I have been unable to find statistics on the total number of Sigha liaisons in Iran, but anecdotal evidence suggests that they are very common. The Azerbaijani website Trend reports, “Some 84.5 percent of Iranians aged 18 to 29 years are in favor of temporary marriage, Iranian Shargh newspaper reported citing Iran’s Youth Affairs and Sports Ministry’s study. According to the study which has conducted tests among 3,000 young people of Iran’s 14 cities, about 62.9 percent of Iranian youth avoid temporary marriage due to fear of bad reputation. During the last several years, number of websites which offer temporary marriage services to Iranians has increased.”
The survey seems to conclude that the vast majority of young Iranians the support the idea of temporary marriage and can arrange one online, while 63% decline to do so – which suggests that 37% do.
Prostitution also is quite common in Iran, although I have been unable to find an official estimate later than a 1994 International Labor Organization estimate of 300,000 working prostitutes. Estimates vary widely, but the Iranian authorities acknowledge that it is a serious social problem.
Iran’s leaders are well aware of the consequences of the sudden aging of its population; former President Mahmoud Ahmadinejad said that Iranian women who decline to bear children were guilty of “genocide” against their country: “‘Two children’ is a formula for the extinction of a nation, not the survival of a nation … The most recent data showing that there are only 18 children for every 10 Iranian couples should raise an alarm among the present generation … This is what is wrong with the West. Negative population growth will cause the extinction of our identity and culture. The fact that we have accepted this places us on the wrong path. To want to consume more rather than having children is an act of genocide.”
Iran promotes In-Vitrio Fertilization as a solution to infertility, as Ms Moaveni reported at Foreign Policy:
Women chat openly about IVF on state television, couples recommend specialists and trade stories on Internet message boards, and practitioners have begun pushing insurance companies to cover treatment. And the state runs subsidized clinics, so the cost for treatment is lower than almost anywhere else in the world: A full course of IVF, including drugs, runs the equivalent of just $1,500.
IVF is a godsend for couples who wish to have children but cannot conceive otherwise, but it is unlikely to have much of an impact on Iran’s overall numbers. Directly or indirectly, Iran’s childlessness stems from a deep an intractable national anomie, a loss of personal sense of purpose in a country whose theocratic elite has no more support at the grass roots than did the Communist Party of the Soviet Union in the 1980s.

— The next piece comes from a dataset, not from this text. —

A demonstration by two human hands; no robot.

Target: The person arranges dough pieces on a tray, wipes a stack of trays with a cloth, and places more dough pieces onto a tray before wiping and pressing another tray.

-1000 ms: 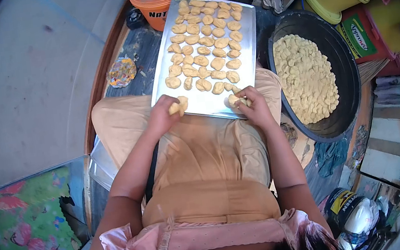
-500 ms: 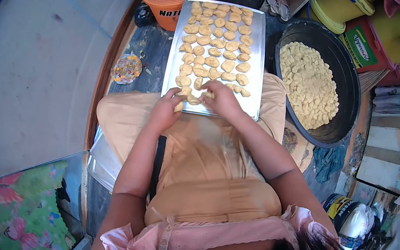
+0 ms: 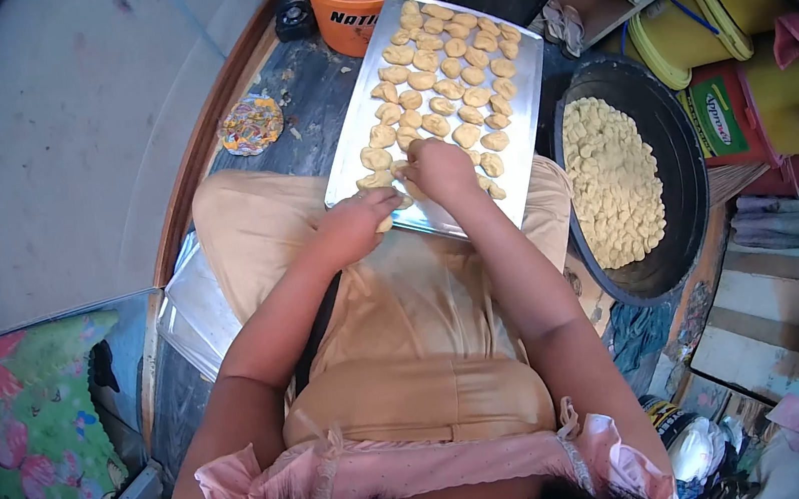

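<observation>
Left hand (image 3: 354, 225), right hand (image 3: 440, 169) touching dough pieces (image 3: 422, 79), tray (image 3: 523, 117) near end.

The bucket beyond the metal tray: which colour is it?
The bucket is orange with black lettering; the head view shows it best.

Soft, even daylight fills the scene, bright enough to show colours plainly. The metal tray (image 3: 349, 175) has a dull sheen, no harsh glare. Shadows are faint, deepest inside the black basin (image 3: 682, 131) right of the tray. Fisheye distortion bends lines; a black vignette rings the softer edges.
</observation>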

We know how this will end: Iran’s economy will be crushed under an avalanche of elderly dependents a generation from now. What we do not know is what will happen en route to the end. The sad task of Iran’s neighbors is to manage its inevitable decline and prevent its own sense of national tragedy from turning into tragedies for other peoples as well. Iran’s position is without precedent among the nations of the world. It knows as a matter of arithmetic that it has no future. Its leadership feels that it has nothing to lose in strategic adventures, which means that the rest of the world should take no chances with Iran.